La question du mur de l'Evros est pourtant ouvertement posée par de nombreux acteurs sur le terrain. Plusieurs associations militent pour son démantèlement, et même des institutions, comme la région Égée du Nord. À Kastanies, la commune la plus proche de cette frontière terrestre avec la Turquie voisine, le collectif « Stop Evros Wall » a organisé ce samedi 31 octobre une manifestation qui a rassemblé des centaines de personnes, dont une bonne partie venue de Thessalonique pour l'occasion. Parallèlement, la commission « droits de l'homme » de Syriza, rappelant opportunément que la Grèce a été le premier pays en Europe à ériger un mur face aux flux migratoires, a demandé l'ouverture de cette « barrière de la honte » et l'organisation d'un passage sécurisé pour les réfugiés.

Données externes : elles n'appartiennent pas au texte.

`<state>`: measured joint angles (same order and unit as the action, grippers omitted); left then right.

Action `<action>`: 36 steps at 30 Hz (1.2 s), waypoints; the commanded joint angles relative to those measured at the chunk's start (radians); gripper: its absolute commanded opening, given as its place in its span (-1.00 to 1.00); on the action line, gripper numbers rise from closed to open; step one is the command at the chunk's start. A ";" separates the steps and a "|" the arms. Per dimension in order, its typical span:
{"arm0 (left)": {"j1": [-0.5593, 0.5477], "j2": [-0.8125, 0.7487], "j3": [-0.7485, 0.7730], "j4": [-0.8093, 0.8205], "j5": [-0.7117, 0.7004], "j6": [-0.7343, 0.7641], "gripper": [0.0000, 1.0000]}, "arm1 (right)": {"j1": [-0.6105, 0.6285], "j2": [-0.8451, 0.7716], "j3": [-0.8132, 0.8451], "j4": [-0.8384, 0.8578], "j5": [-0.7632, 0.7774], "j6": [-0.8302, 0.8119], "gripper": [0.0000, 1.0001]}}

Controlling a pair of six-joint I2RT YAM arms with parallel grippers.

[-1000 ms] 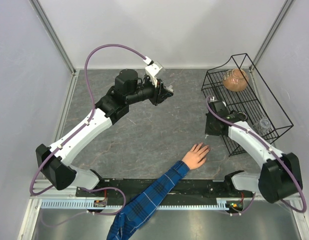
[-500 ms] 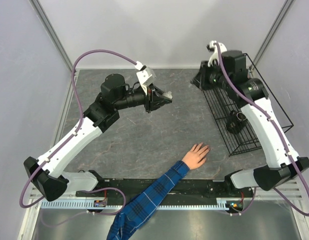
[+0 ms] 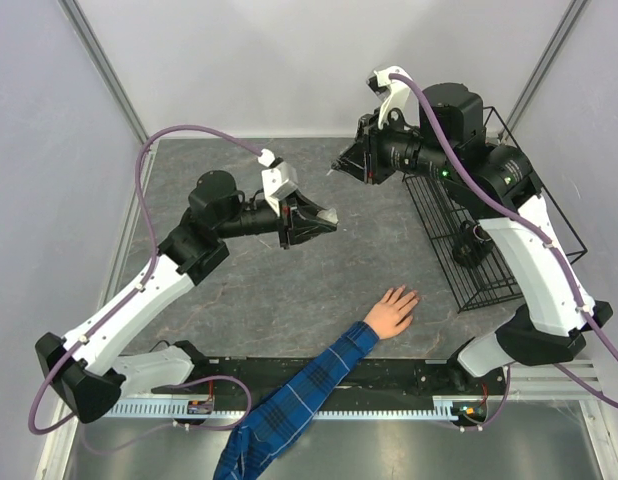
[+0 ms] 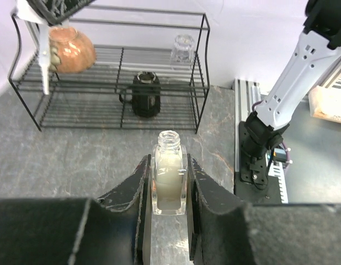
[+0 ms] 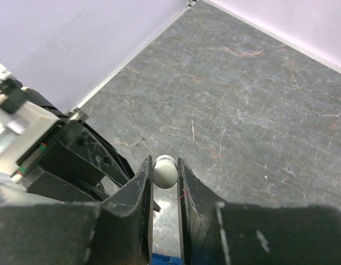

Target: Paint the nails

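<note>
Quick update — right gripper (image 3: 351,165) was down by rack (image 4: 122,88) a second ago, now swung up high over table (image 3: 289,285), pointed at left gripper (image 3: 311,222). Its fingers pinch white cap (image 5: 165,171), brush (image 4: 44,69) hanging off it. Left gripper clamped tight on open bottle (image 4: 169,185), drifted a bit nearer us. Hand (image 3: 391,312) hasn't budged, flat on table by near edge; nails (image 3: 410,296) too tiny to judge — we guess unpainted. We reckon brush dip comes next, painting not started.
</note>
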<state>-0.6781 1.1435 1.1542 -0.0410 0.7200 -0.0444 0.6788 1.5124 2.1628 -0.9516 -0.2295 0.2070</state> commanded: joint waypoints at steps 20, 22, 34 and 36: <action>0.025 -0.082 -0.024 0.066 -0.131 0.040 -0.96 | 0.004 -0.142 -0.184 0.082 -0.199 0.061 -1.00; 0.026 -0.077 -0.016 0.047 -0.131 0.043 -0.97 | 0.005 -0.153 -0.184 0.096 -0.179 0.063 -1.00; 0.028 -0.082 -0.014 0.047 -0.103 0.072 -0.97 | 0.005 -0.123 -0.185 0.111 -0.183 0.078 -1.00; 0.028 -0.080 -0.013 0.047 -0.097 0.072 -0.96 | 0.004 -0.123 -0.189 0.106 -0.188 0.080 -1.00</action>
<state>-0.6563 1.0687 1.1057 -0.0162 0.6067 -0.0284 0.6788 1.3872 1.9785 -0.8829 -0.4038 0.2741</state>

Mais au niveau gouvernemental, rien ne bouge pour l'instant et la position de l'exécutif Tsipras, à rebours de son parti, tient de la schizophrénie. Le premier ministre a bien fustigé, dans son discours devant la Vouli, la semaine dernière, l'« hypocrisie » européenne et condamné ces pays qui « adoptent la logique de construction de murs et de fils barbelés sur les frontières pour empêcher les migrants de passer leurs frontières »… Mais il n'a pas dit un mot sur la frontière nord-est du pays. Dans l'opposition au moment de la construction du mur, en 2012, les députés Syriza étaient pourtant les premiers à s'opposer à cette politique de fermeture et de répression à l'égard des migrants…

 

La barrière de l'Evros, au moment de sa construction, en 2012.
La barrière de l'Evros, au moment de sa construction, en 2012. © Archives Reuters
 

Le Journal des rédacteurs (Ephimerida ton syntakton, quotidien grec partenaire de l'opération #OpenEurope), a posé la question aux trois membres du gouvernement compétents sur ce sujet : le ministre délégué à la politique migratoire, celui délégué à la protection du citoyen (équivalent du ministre français de l'intérieur) et le ministre de la marine. Dans son numéro du 2 novembre, les trois répondent, écartant l'éventualité d'une ouverture à court terme et renvoyant la balle aux institutions européennes. Pour le premier, Nikos Mouzalas, « la question de démanteler le mur repose sur une base politique et idéologique juste. […] Nous l'écoutons avec grand respect et attention. Je me retrouverais probablement davantage dans le slogan “aucun mur nulle part”, mais je ne veux pas imposer à la mobilisation ses termes. Toutefois, dans la conjoncture actuelle, les conditions ne sont pas réunies pour que le démantèlement du mur conduise à un résultat positif ; au contraire, le risque est que cela renforce les problèmes pour les réfugiés comme pour la Grèce ».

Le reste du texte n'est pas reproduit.